**WHAT TO PRODUCE**: Skipping all pictures, please restate word for word the lines from the one that contains "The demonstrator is" through the last line of the entries.

**DATA TO USE**:
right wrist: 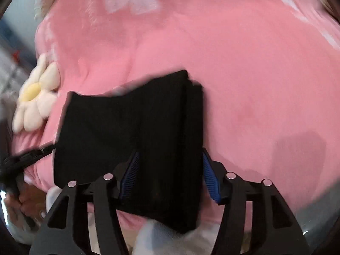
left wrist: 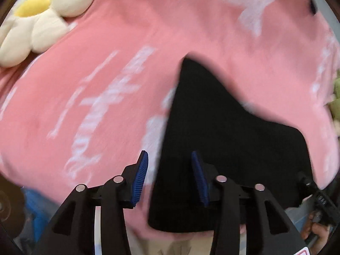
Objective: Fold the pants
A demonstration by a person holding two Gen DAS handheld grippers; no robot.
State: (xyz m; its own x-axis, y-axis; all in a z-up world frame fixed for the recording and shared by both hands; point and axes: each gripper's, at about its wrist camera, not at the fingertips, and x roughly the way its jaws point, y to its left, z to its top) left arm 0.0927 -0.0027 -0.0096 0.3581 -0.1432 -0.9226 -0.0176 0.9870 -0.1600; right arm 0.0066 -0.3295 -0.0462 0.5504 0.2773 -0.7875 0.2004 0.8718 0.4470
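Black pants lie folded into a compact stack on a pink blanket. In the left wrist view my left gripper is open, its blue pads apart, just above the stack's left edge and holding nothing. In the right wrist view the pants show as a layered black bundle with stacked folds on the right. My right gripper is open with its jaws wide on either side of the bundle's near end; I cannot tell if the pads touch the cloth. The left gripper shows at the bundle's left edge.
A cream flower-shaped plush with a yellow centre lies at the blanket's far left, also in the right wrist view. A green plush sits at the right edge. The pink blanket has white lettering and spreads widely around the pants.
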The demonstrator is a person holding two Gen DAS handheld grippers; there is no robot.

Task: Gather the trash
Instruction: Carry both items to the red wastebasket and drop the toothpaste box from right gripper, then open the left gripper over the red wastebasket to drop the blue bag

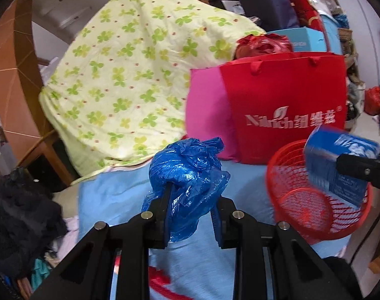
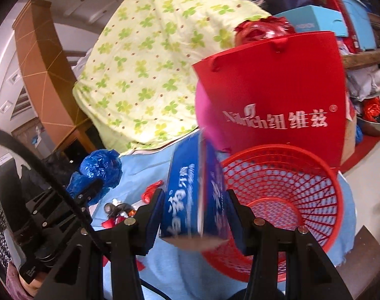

**ANSWER BOX**:
The demonstrator is a person holding two Gen DAS handheld grippers; there is no robot.

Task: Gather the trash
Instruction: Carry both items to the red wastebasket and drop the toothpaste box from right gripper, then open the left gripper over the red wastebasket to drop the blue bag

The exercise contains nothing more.